Мы идем по Уругваю,
Ночь хоть выколи глаза,
Слышны крики: «Раздевают!..»
Ой, не надо, я сама.
Когда раскрасневшаяся Танька выбежала в ограду с тазом и выплеснула помои под забор, Ванюшка сказал ей с ехидцей:
– Танька, домой придешь, мать тебе даст. Опять воды не наносила.
– Пусть твоя тетя Малина воду носит, понял! – Танька показала брату язык.
– Ладно, скажу: не хочешь воду носить.
– Только попробуй скажи, подлиза.
– И скажу.
– А иди-ка ты!..
Красная роза – любовь,
Белая роза – свиданье! —
затянула Танька, прежде чем нырнуть в открытый тепляк.
Желтая роза – разлука,
Черная роза – прощанье…
Когда Ванюшка зашел в темную, с провисшим потолком избенку и подал еще теплые шаньги, Варуша Сёмкина, костлявая и чернявая, одиноко курившая у печи, заохала, завздыхала, не зная, чем и отдариться.

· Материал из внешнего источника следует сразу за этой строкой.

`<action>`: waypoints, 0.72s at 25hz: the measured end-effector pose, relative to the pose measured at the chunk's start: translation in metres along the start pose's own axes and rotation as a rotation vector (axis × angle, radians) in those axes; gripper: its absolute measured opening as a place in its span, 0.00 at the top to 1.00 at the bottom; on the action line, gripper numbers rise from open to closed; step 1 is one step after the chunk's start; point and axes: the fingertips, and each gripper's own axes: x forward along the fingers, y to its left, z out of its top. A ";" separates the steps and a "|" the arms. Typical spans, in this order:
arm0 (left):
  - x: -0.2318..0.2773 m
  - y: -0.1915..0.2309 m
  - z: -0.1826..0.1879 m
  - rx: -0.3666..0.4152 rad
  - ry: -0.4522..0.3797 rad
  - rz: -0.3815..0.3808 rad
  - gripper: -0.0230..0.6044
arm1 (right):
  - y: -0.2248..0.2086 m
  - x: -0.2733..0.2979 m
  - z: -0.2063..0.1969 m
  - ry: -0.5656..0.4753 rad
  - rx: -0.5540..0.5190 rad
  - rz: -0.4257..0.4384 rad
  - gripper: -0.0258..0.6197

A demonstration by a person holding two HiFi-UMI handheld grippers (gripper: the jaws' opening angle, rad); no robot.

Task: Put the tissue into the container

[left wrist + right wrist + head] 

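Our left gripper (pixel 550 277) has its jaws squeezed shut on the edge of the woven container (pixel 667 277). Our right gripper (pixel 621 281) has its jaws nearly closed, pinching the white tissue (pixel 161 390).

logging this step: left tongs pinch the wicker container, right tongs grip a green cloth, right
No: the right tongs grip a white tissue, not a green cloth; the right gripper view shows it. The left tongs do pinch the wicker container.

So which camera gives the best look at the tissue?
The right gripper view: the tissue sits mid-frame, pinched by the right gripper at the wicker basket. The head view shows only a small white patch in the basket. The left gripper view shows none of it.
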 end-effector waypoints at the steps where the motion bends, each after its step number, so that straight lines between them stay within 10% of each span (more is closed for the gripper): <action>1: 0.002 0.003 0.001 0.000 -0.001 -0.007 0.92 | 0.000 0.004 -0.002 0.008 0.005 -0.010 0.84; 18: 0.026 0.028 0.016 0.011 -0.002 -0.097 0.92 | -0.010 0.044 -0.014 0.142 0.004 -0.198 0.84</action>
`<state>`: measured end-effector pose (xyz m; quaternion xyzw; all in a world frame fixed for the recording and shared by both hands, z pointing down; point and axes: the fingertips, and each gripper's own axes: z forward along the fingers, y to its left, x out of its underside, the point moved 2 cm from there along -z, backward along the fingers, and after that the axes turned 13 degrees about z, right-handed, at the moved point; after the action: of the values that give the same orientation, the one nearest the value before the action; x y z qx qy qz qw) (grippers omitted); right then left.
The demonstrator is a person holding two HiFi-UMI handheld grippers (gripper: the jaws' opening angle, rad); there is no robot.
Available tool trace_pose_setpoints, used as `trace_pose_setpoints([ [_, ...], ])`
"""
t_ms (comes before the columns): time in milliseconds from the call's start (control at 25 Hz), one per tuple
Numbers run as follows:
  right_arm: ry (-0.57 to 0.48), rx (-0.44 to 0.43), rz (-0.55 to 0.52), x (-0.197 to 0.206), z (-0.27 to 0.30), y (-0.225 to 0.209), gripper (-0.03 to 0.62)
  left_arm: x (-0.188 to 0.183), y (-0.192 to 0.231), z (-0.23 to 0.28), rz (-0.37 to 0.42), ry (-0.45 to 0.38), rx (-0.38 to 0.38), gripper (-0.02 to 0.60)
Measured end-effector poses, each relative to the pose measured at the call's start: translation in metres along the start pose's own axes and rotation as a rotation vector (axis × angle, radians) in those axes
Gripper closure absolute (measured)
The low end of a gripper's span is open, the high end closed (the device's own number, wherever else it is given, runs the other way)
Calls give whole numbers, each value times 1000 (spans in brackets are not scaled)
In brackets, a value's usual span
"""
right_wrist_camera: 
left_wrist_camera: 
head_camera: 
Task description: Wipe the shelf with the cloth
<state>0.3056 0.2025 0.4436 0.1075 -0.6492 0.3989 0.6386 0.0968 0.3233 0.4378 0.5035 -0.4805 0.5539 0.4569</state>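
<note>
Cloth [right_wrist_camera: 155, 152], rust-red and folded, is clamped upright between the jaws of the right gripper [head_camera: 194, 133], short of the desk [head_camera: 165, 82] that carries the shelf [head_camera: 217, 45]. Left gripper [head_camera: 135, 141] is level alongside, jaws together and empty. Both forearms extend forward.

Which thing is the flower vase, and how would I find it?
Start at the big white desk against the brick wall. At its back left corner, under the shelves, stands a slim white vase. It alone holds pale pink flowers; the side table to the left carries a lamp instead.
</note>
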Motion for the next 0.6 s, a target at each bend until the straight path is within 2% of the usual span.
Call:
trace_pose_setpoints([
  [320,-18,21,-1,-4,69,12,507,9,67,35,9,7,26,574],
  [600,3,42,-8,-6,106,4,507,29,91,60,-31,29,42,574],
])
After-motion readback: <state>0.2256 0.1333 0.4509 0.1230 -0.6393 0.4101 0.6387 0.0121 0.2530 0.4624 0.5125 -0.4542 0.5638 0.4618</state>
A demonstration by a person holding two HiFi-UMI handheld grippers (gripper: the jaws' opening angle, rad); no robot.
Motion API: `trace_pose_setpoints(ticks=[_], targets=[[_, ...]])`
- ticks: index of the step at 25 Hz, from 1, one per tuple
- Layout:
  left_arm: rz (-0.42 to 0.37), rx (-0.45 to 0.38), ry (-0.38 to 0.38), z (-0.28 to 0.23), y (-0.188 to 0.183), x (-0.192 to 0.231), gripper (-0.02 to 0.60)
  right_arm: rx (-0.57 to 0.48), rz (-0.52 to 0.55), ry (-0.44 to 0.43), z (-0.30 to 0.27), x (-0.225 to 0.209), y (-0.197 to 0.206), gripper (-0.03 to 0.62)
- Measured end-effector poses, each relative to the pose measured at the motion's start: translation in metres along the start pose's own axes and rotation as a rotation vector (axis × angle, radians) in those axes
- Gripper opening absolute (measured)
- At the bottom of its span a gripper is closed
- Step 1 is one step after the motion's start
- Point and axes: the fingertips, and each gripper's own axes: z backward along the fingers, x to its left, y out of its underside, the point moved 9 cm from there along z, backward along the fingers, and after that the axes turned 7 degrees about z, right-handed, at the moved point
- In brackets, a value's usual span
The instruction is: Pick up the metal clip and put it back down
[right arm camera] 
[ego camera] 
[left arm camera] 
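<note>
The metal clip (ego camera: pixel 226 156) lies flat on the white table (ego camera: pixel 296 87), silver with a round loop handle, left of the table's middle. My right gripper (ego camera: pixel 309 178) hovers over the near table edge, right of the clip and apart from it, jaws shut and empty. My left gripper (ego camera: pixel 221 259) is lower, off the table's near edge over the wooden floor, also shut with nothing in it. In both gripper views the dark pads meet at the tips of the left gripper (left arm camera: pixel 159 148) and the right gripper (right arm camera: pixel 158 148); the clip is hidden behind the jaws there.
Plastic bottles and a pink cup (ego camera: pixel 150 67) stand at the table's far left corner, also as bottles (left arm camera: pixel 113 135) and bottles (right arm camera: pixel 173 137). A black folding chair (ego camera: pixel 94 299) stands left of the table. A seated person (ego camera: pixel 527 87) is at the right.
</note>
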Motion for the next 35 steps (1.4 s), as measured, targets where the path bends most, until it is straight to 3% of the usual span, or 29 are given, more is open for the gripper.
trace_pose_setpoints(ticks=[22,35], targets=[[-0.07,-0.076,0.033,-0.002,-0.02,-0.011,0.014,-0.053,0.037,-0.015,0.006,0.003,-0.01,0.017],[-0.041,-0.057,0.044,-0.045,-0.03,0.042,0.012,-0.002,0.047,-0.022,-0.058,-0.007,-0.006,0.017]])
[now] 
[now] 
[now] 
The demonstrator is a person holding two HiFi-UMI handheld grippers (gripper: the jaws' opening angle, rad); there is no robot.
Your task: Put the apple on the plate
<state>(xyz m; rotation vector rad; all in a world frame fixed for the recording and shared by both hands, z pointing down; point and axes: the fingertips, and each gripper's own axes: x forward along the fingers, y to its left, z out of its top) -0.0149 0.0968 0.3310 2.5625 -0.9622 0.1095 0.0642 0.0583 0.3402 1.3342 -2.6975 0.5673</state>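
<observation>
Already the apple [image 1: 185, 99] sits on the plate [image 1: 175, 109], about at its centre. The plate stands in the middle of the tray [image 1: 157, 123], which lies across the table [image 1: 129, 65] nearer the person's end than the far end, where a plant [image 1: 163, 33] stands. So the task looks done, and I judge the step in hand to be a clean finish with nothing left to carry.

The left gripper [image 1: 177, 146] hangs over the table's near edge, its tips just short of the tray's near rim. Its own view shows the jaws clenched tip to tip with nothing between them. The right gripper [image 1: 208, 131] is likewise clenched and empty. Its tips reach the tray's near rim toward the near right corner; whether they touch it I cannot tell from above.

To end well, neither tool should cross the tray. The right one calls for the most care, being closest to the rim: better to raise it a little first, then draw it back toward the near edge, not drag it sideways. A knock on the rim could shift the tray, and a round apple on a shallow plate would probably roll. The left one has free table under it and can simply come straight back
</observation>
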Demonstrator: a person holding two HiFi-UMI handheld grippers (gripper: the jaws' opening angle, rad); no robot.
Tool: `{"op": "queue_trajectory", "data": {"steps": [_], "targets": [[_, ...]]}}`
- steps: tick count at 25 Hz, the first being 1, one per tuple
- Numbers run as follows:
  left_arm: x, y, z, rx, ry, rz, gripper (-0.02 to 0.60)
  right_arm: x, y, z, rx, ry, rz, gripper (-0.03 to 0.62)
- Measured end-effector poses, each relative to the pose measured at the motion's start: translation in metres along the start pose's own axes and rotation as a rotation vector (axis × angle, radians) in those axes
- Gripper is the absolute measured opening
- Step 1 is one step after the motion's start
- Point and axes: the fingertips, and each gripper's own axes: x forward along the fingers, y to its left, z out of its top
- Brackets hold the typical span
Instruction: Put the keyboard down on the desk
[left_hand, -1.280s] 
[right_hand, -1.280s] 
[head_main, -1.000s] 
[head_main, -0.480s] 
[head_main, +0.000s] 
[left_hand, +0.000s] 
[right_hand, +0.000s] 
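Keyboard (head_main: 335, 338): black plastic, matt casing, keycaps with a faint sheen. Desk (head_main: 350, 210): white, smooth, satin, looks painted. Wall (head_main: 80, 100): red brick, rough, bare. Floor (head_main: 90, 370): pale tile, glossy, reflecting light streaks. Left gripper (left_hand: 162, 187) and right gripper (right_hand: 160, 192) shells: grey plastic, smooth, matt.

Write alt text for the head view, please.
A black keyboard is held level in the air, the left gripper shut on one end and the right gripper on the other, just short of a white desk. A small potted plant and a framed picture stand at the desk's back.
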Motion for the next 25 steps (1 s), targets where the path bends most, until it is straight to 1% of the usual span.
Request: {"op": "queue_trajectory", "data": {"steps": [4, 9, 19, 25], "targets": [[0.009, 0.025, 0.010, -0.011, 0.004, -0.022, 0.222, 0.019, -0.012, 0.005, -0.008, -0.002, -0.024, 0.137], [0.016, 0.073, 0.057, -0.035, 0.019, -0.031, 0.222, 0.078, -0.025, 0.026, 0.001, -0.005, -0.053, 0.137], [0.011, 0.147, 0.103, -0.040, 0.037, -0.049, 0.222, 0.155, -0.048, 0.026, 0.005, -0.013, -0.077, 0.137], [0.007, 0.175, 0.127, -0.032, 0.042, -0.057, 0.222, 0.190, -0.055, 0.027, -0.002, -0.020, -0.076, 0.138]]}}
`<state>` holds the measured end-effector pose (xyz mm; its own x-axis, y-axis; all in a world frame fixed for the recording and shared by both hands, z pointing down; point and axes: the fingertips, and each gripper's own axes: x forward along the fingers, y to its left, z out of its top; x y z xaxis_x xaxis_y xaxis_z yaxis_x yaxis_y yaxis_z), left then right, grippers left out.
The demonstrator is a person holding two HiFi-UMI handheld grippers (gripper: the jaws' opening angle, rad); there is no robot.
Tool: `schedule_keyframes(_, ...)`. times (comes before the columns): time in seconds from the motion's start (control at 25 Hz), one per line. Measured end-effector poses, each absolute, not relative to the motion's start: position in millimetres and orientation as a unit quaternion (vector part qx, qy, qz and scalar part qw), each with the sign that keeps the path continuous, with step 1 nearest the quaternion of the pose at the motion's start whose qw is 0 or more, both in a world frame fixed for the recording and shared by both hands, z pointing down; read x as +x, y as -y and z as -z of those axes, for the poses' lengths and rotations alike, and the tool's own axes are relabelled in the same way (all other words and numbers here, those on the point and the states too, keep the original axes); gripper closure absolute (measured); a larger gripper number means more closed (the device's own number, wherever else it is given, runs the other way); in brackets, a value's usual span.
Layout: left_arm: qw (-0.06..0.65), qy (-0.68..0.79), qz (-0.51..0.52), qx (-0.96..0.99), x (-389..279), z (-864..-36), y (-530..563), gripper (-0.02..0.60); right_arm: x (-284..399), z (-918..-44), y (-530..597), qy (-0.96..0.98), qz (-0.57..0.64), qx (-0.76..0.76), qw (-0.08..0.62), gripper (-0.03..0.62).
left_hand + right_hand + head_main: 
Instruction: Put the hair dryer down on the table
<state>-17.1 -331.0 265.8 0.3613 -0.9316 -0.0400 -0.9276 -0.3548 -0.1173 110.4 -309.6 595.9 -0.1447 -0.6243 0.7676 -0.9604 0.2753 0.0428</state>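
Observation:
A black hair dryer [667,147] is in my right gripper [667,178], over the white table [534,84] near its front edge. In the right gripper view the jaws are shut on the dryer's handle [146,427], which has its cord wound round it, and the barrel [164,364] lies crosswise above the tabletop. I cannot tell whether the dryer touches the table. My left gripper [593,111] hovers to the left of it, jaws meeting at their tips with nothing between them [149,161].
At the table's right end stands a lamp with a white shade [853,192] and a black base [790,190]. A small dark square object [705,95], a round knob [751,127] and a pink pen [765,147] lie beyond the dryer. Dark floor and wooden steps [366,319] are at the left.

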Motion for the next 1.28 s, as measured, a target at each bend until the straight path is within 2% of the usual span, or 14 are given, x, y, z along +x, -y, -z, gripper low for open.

– Ой, спасибо тебе, Ваня, большо-ое-пребольшое. И матери передай: спасибо, – она выложила шаньги на стол, хотела уже отдать миску с полотенцем, потом придержала ее, печально призадумалась. – Пустую посудину неловко назад ворочать, и положить-то нечего, – как на грех, шаром покати, – она суетливыми, чем сильно походила на Пашку, своего сына, темными глазами стрельнула в горничку, где, пьяно распластавшись на горбатом полу, с посвистом храпел хозяин, потом, немного пристыженная, виновато оглядела кухонку с печкой, закопченной у чела, краснеющей щербатыми, отставшими у шестка кирпичами, с пузато отпученными стенами, где там и сям отвалилась штукатурка и в проплешинах заголилась ребрами мало-мало подбеленная дранка; казалось, даже стены, несмотря на июньский зной, темнели сырой плесенью, – впрочем, и не мудрено, потому что старая избенка, сложенная когда-то из краснобаевского амбара, оштукатуренная изнутри и снаружи, не проветривалась, не дышала, отчего быстро набухла сыростью, насквозь прогнила и скособочилась. Хотя, сколько себя Ванюшка помнил, она всегда и жила в плачевном виде. Дух гнилости и плесени перемешивался с застойным запахом детской мочи и непроветренных матрасов, на которых вповалку прямо на полу спало многочисленное семейство, лишь для родителей имелась широкая кровать, шишкастыми козырьками чуть не достающая до провисшего потолка. Полотняная зыбка, привешенная к матице, тихо покачивалась у самого пола – в ней ворочался грудной ребенок.
Мимолетно оглядев свое некорыстное жилье, Варуша вздохнула привычно, после чего сразу же обреченно успокоилась, виновато поглядывая на буфет, где за мутноватым стеклом одиноко и желтовато посвечивали граненые стаканы. От буфета к сырому углу тянулись густые тенёта – седая паутина, откуда, словно из далекой, тайной глуби, жалостливо смотрела на Варушину жизнь Божья Матерь; а надпись на картонной иконке молила: утоли мои печали…
– Тетя Варя, а Пашка где? – спросил Ванюша.